Visual kidnapping ist wie, wenn man ein interaktives Spiel beginnt: wenn die Marke auf der Reklame die Aufmerksamkeit der Zuschauer entführt mit der Absicht der Verbrauchernachfrage, dann drehe ich die Situation um und entführe das Model auf dem Poster und verlange ein Lösegeld von 500.000 €. Die Summe repräsentiert den symbolischen Preis einer Werbekampagne für die Marke.
Da muss es doch eine Geschichte zu geben…
In einer Nacht im Sommer 2001, während einer Ausstellung über Hitchcock und Kunst, startete ich eine visuelle Attacke auf das riesige Hitchcockposter, das vorne am Gebäude angebracht war.
Ich kletterte die Fassade von der Hinterseite hoch und schnitt ein kleines Loch mit meinem Skalpell in das Gesicht von Alfred Hitchcock um rote Tinte herausfließen zu lassen.
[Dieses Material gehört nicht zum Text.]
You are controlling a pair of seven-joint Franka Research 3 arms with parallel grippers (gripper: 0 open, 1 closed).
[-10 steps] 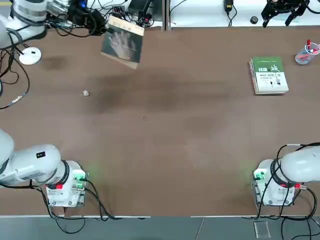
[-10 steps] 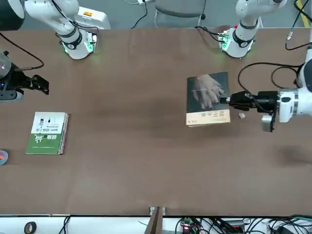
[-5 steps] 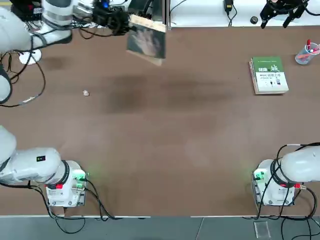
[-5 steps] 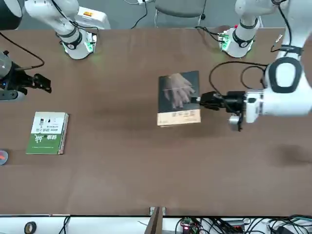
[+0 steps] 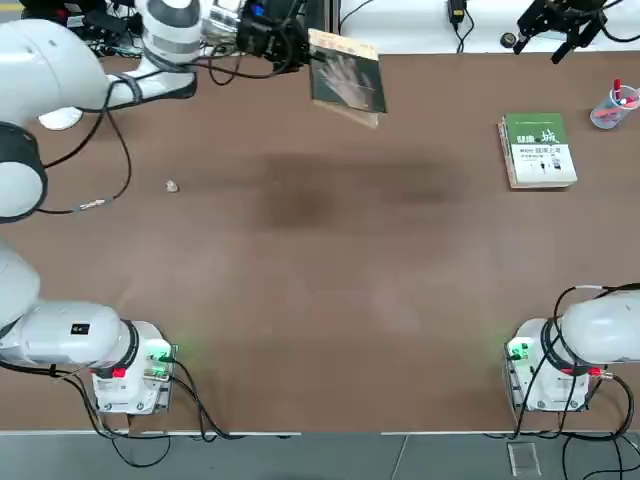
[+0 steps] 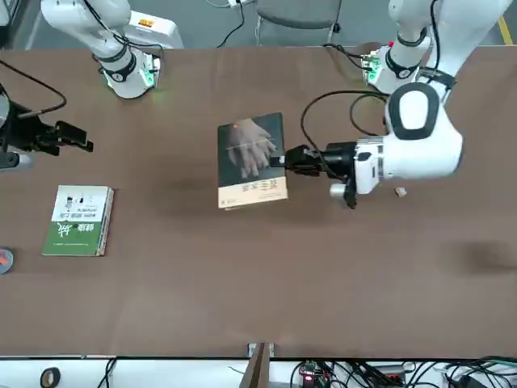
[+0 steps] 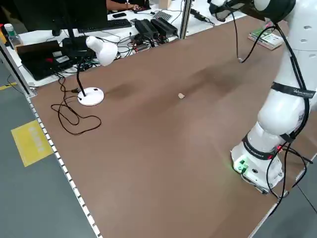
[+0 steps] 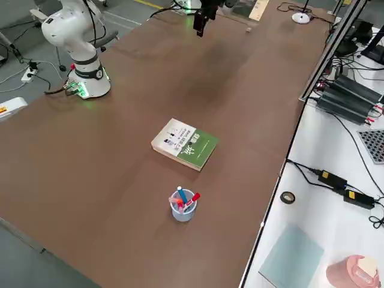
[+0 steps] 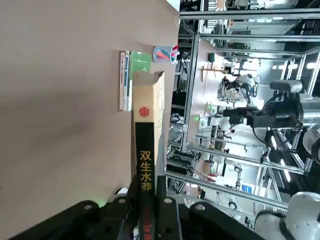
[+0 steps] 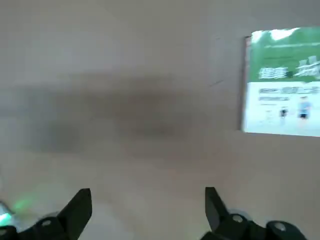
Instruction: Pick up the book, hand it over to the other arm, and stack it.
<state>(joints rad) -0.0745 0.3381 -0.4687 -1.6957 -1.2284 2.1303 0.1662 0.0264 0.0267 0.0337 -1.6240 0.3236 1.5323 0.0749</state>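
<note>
Left claw [image 6: 284,159] (clamped on the book [image 6: 252,160]) had swung it toward mid-bench, so handover looked close; right claw [image 5: 551,22] waited wide open.

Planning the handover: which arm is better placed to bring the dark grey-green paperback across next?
Left. The left gripper is shut on the dark grey-green paperback, held above the table. The right gripper is open and empty, near the green-and-white book.

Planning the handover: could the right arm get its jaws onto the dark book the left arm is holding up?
Probably yes. The book hangs above bare table, pinched at one edge by the left gripper. The right gripper is open, with nothing between them.
</note>
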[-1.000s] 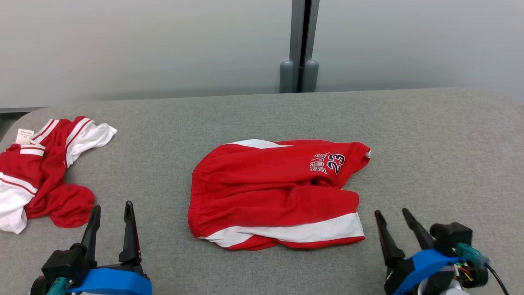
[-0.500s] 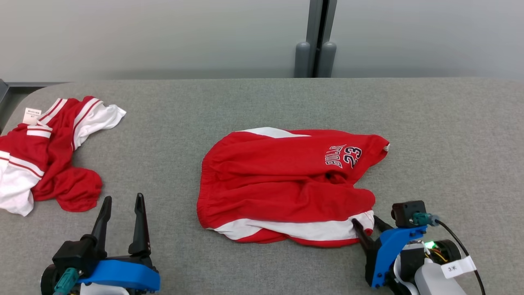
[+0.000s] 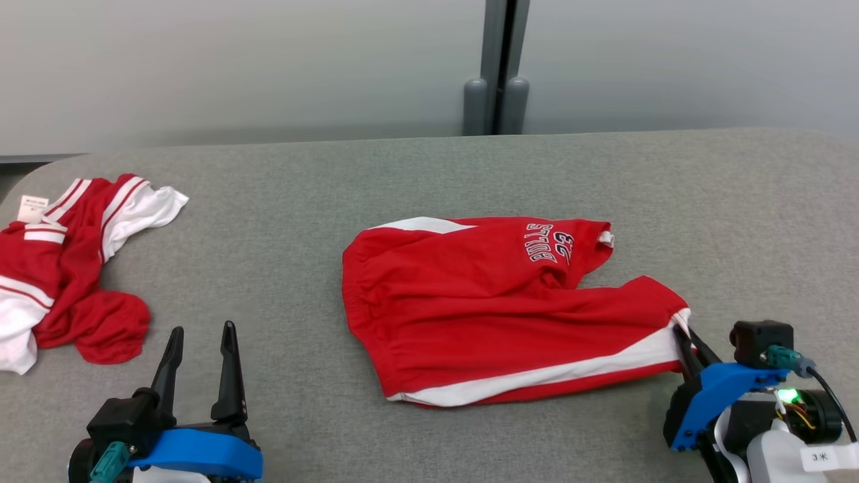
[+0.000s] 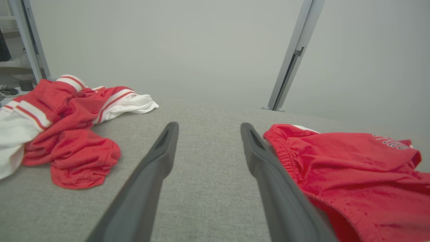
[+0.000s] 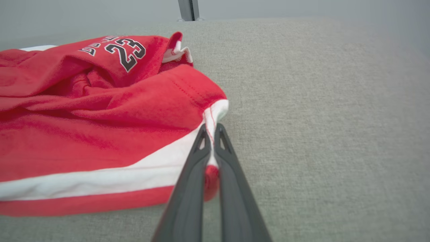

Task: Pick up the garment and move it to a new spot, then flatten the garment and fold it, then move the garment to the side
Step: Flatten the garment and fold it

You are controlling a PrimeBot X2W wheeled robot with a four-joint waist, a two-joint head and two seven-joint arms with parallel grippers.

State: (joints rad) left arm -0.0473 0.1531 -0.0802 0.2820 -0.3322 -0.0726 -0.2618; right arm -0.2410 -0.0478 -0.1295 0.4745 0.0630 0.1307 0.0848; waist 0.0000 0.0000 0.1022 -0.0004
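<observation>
My right gripper [image 5: 211, 129] is closed down hard on the shorts [image 3: 483, 302]. Both fingers are pressed together with only the cloth between them, pinching the hem corner where the white stripe [image 3: 537, 379] meets the red edge. Taking the grey post [image 3: 496, 67] behind the table [image 3: 738, 201] as my mark, that pinched corner is the part of the shorts farthest to the post's right and nearest to me. The cloth looks drawn out toward it in a point. The rest of the shorts lies on the table on my side of the post, spreading from a little to its left across to its right. The gathered waistband [image 3: 366, 315] is at the left end. The printed number [image 5: 126, 50] sits on a rumpled fold at the post-side edge, just right of the post's line. The shorts are creased and partly doubled over themselves. My left gripper [image 3: 203, 329] is spread wide with nothing between its fingers. It sits low over bare table, well to the left of the post and close to me, apart from the waistband. Farther left of the post, near the table's rounded corner, a second red and white garment [image 3: 74, 268] lies bunched up, a small white tag [image 3: 30, 208] showing at its far end.
</observation>
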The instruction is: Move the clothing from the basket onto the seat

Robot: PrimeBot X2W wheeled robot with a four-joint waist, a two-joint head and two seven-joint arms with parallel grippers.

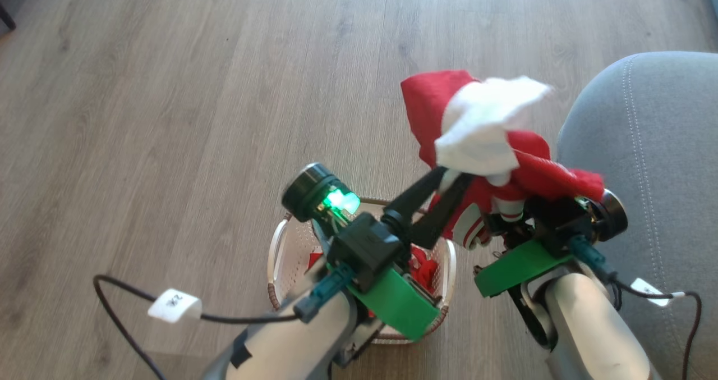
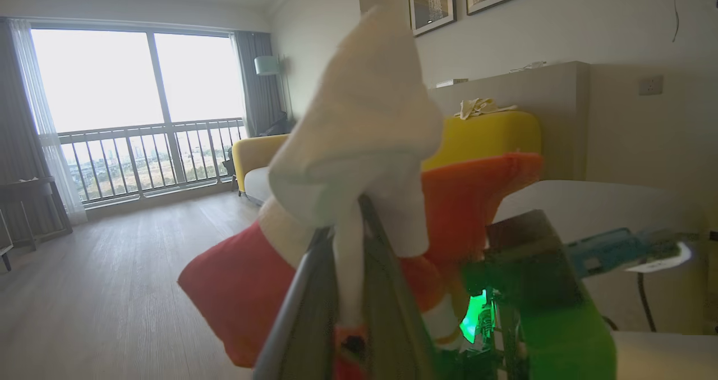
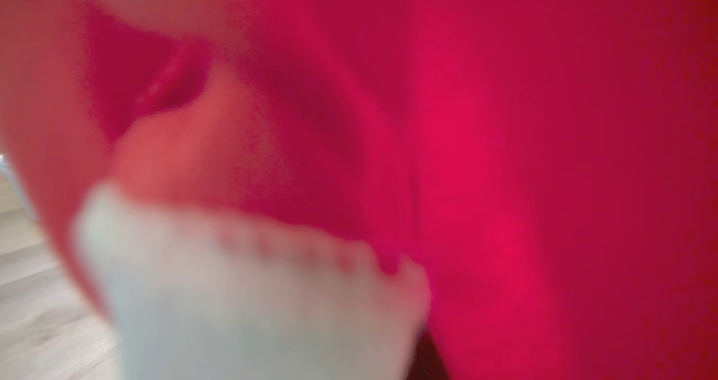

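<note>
The clothing [image 1: 477,133], a red and white bundle, hangs in the air between the basket [image 1: 279,239] and the grey seat [image 1: 645,144]. My left gripper [image 1: 449,176] reaches up and to the right and is shut on the bundle's white part; the left wrist view shows the white fabric [image 2: 364,127] pinched between the left gripper's [image 2: 343,223] dark fingers. The fabric drapes over my right arm's wrist [image 1: 555,220] and hides that gripper's fingers. Red cloth [image 3: 477,161] lies against the right wrist camera. More red clothing [image 1: 424,269] lies in the basket under my left arm.
Wooden floor [image 1: 196,88] spreads to the left and ahead. Black cables with white tags [image 1: 174,306] trail from both arms. In the left wrist view a yellow sofa [image 2: 482,133] stands against a low wall, with a balcony window [image 2: 134,110] beyond.
</note>
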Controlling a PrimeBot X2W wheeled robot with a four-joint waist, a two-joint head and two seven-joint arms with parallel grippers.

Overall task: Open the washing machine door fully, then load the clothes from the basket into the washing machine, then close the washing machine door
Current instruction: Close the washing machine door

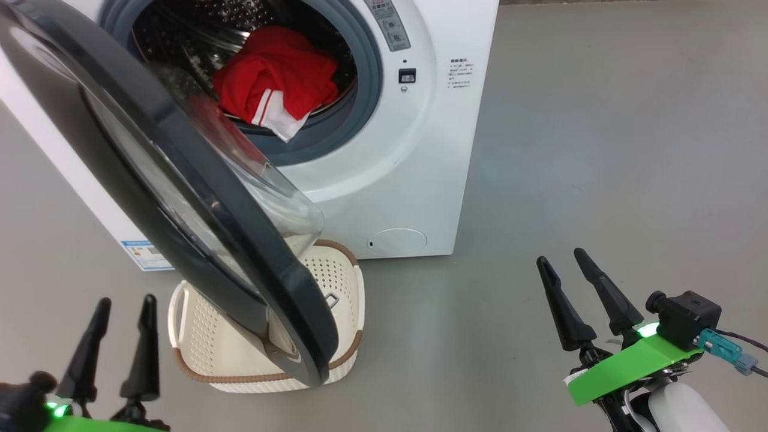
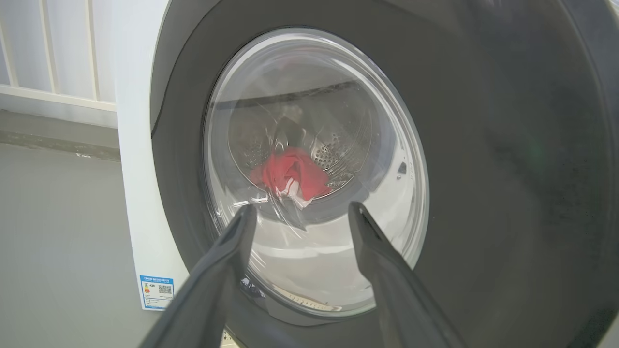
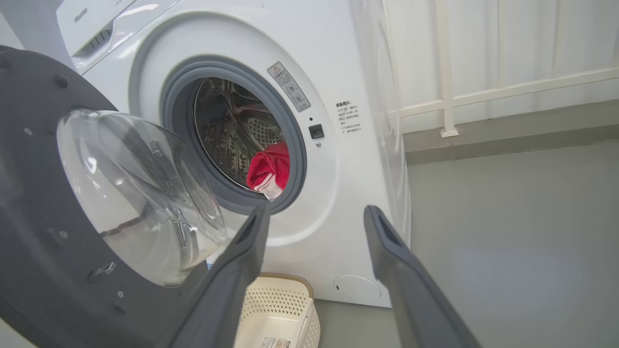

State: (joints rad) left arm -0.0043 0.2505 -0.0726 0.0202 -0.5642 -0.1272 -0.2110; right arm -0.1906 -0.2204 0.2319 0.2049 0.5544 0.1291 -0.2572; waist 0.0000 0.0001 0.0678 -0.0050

Die Wächter überraschten mich und ich floh mit voller Geschwindigkeit die Feuertreppe hinunter. Zum Glück wartete mein Freund, der Künstler André, unten mit seinem Roller. Das Pompidou Art Center war die einzige Einrichtung, die eine “visual attack” von mir hängen gelassen hat; sie haben sie die ganze Hitchcock-Ausstellung über behalten.